[[ Given information, beginning ]]

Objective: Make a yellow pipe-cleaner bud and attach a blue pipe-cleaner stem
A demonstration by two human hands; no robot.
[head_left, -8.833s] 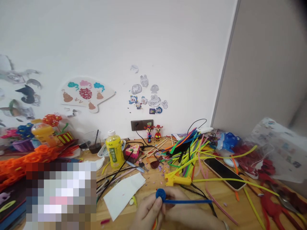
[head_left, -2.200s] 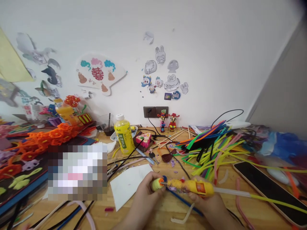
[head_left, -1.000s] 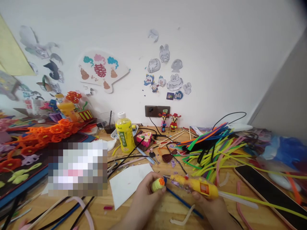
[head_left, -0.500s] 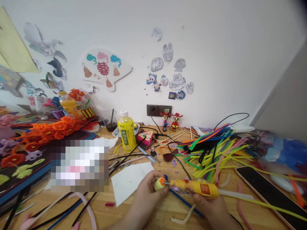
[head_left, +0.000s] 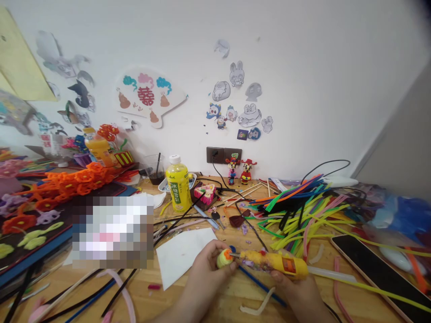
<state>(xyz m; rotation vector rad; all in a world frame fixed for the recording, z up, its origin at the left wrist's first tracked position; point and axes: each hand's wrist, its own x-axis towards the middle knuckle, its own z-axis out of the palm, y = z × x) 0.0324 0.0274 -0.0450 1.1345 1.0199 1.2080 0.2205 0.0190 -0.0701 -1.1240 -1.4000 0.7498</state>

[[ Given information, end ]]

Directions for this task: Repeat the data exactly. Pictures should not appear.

Response below:
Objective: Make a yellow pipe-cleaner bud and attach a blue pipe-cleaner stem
A demonstration by two human hands; no robot.
[head_left, -8.833s] 
[head_left, -2.200s] 
[head_left, -1.000s] 
[head_left, -0.500s] 
[head_left, +0.000s] 
<state>(xyz m; rotation vector rad; all in a world frame fixed for the recording, z up, its origin at the left wrist's first tracked position; point and axes: each hand's wrist, its own x-axis towards the middle knuckle, its own z-axis out of the palm, y = z × x) 0.0324 0.0274 -0.0450 1.1345 1.0199 1.2080 0.2205 0.0190 -0.0701 -1.1240 -1.4000 0.7498</state>

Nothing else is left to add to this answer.